The sheltered waters behind the flood-gates.  At the other end of this short straight section of canal a lock drops vessels down to the Aire at its lower level, it having descended the weir.  This is the way rivers were improved for navigation, often piecemeal, before canals completely bypassed the upper reaches  -  but, unusually, it’s the lower reaches of the Aire that are very bendy so it was those stretches that were instead bypassed by the Aire & Calder Navigation Company.



Where does the Aire end up?  On the second fine day we went to explore.

Airmyn village is quiet, its clock-tower the most memorable image, and sound.  The river is hidden behind well-mowed flood-banks, as is the way of things all along the lower reaches of the Aire and the Ouse  -  but walking along the bank tops is pleasant.


We parked near the clock-tower and went up the steps to the top of the bank.  It was mid-morning and the tide was ebbing, resulting in a fast-flowing river lined with mud as the levels fell with the tide.  We strolled along towards the confluence of the Aire and the Ouse.













When the weather’s sunny it’s often comfortable walking near these large rivers where their waters cool the air.  The silence was broken by the songs of chaffinches, skylarks and yellow-hammers.  Across the adjacent wheat-field, through gaps in the distant trees, could be seen two River Ouse bridges, the high modern one of the M62 soaring high, and the seldom-swinging one at Boothferry. 

The one aspect that’s frustrating are areas where bushes, and in this case trees, have grown between the flood-bank and the river, thus making it difficult to see the waterway  -  a visit on a fine winter’s day when the foliage has gone is often the answer.  But here we were on a beautiful early summer day, a day when frustration is not allowed.  I took what photographs I could before we strolled back to Airmyn.


As much as we could see of where the Aire flows into the Ouse.  Great big fingerpost for directions though.

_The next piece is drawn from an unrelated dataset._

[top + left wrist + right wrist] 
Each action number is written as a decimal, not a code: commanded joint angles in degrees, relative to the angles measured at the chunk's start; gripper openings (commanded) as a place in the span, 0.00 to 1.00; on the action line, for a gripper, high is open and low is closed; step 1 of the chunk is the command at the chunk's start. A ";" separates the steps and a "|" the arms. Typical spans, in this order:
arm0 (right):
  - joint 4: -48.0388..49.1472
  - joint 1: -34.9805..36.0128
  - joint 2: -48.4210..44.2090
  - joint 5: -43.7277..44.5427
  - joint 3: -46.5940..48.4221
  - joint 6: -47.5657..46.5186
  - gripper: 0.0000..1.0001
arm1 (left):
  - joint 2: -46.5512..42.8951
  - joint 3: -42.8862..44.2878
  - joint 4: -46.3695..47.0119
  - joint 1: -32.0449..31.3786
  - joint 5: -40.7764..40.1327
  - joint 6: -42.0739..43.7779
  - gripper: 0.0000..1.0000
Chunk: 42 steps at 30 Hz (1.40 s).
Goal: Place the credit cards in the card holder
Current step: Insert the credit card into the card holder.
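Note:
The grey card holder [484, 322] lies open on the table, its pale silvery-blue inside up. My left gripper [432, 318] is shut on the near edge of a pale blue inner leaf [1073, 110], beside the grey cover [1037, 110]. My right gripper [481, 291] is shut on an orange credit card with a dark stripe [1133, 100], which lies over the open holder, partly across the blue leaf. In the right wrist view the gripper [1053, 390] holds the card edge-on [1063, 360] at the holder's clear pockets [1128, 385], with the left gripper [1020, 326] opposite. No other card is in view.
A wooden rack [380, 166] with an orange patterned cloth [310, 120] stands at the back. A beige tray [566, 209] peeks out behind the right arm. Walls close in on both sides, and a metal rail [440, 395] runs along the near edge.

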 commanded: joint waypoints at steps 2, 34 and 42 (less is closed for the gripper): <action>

The village used to be a busy port, but now boats on the river here are an extreme rarity.  By 1778 the Aire & Calder Navigation Company had decided that the extremely bendy lower reaches of the Aire could be tolerated no longer  -  so they built the Selby Canal to cut across from the Aire to the Ouse, the “king” of all Yorkshire rivers.  So, in one swoop, Airmyn’s days as a major port were finished, and there’s no reason for boats to visit.

But the A&C hadn’t finished  -  Selby was limited by only having a small basin above the lock, and no room to excavate more so in 1820 they started on their major works, to build a very wide canal all the way from Knottingley to Goole, a small village further downstream from Selby.  That way they could also avoid further bends on the Ouse, have direct access to deeper water on the river, and have room to create docks for ships and canal traffic.  This was not a company to do things half-heartedly!  By 1826 they had completed the task, with the only lower part of the Aire now used by boats the short stretch between Knottingley and Haddesley, to give access to the Selby Canal.


Of course, by then, the wool trade of Leeds & Wakefield had abated  -  coal was the next source of riches for the Aire & Calder Navigation.